→ **About this exercise**:
With the pictures left aside, write out exactly the lines of the listing below from the line with "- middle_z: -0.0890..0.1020" to the line with "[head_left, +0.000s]", both included, and only those.
%%
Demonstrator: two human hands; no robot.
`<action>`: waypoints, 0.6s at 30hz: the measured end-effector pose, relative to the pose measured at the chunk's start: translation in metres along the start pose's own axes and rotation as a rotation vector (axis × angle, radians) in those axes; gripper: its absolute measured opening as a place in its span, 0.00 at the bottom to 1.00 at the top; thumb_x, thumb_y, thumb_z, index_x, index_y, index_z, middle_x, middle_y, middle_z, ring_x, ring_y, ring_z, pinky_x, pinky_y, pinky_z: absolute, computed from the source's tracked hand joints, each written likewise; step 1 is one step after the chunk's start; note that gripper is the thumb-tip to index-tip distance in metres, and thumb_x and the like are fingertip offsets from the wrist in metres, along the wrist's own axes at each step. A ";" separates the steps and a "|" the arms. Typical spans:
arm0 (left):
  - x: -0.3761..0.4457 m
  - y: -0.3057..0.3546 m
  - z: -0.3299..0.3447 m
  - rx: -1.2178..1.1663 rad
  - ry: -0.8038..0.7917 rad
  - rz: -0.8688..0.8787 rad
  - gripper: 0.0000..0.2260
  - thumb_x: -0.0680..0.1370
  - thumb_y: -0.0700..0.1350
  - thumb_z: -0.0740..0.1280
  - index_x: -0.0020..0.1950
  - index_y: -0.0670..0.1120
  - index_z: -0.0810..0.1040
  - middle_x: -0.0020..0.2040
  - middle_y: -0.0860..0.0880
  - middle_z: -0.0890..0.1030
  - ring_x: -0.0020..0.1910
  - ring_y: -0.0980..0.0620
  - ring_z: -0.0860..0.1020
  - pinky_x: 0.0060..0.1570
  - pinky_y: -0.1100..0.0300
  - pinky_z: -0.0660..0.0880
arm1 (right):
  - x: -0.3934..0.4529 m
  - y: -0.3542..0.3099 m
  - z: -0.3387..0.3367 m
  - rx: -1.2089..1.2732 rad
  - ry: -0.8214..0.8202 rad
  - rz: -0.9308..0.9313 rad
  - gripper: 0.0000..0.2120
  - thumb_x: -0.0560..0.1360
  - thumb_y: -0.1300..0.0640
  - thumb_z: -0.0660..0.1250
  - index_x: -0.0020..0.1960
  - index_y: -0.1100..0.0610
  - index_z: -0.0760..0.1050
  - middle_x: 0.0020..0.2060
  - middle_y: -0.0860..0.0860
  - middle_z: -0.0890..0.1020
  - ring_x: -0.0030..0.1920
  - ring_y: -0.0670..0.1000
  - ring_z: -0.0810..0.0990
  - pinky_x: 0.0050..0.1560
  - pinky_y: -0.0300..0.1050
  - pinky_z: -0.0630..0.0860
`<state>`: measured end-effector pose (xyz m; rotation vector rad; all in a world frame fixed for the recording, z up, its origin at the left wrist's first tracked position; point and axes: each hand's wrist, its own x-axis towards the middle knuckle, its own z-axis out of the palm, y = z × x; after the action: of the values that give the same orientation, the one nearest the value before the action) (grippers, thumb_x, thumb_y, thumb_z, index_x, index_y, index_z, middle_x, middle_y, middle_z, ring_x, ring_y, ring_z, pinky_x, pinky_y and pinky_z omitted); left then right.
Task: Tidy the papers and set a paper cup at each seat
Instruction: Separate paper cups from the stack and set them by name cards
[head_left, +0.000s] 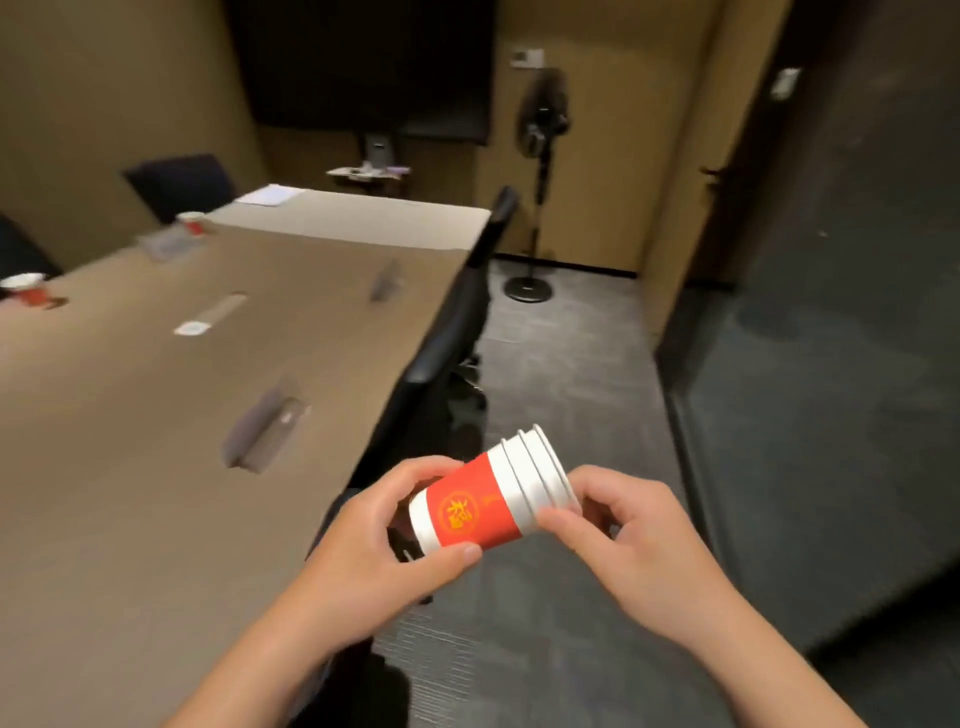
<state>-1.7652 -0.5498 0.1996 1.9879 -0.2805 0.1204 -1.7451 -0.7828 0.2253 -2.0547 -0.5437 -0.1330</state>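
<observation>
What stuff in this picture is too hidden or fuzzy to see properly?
- Stack of paper cups, head view: the base is covered by the left hand, and the rims crowd together, so the count is unclear.
- Papers at the table's far end: too small and blurred to read.
- Left cup: blurred, right at the picture's edge.
- Right hand: its fingertips curl behind the rims.

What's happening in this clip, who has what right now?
A person stands beside a long table holding a nested stack of red paper cups on its side. The left hand grips the base end and the right hand pinches the rims, seemingly to peel one off. Two cups already stand along the table's far side, and papers lie at its far end.
</observation>
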 end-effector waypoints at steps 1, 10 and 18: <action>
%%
→ **Result of this task**:
  - middle_z: -0.0890..0.1020
  - ring_x: -0.0030..0.1920
  - ring_y: -0.0670..0.1000
  - ring_z: -0.0810..0.0990
  - pinky_x: 0.0050..0.1560
  - pinky_y: -0.0300..0.1050
  - pinky_z: -0.0630..0.0860
`<state>`: measured end-effector pose (xyz m; rotation vector rad; all in a world frame fixed for the recording, z up, its origin at the left wrist's first tracked position; point and axes: each hand's wrist, its own x-axis towards the middle knuckle, its own z-axis out of the palm, y = z × x; after the action: of the values that give the same orientation, the one nearest the value before the action) (grippers, thumb_x, thumb_y, thumb_z, index_x, index_y, index_z, middle_x, middle_y, middle_z, ring_x, ring_y, ring_z, pinky_x, pinky_y and pinky_z omitted); left then right.
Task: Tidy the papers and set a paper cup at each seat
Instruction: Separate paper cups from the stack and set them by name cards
[head_left, +0.000s] 

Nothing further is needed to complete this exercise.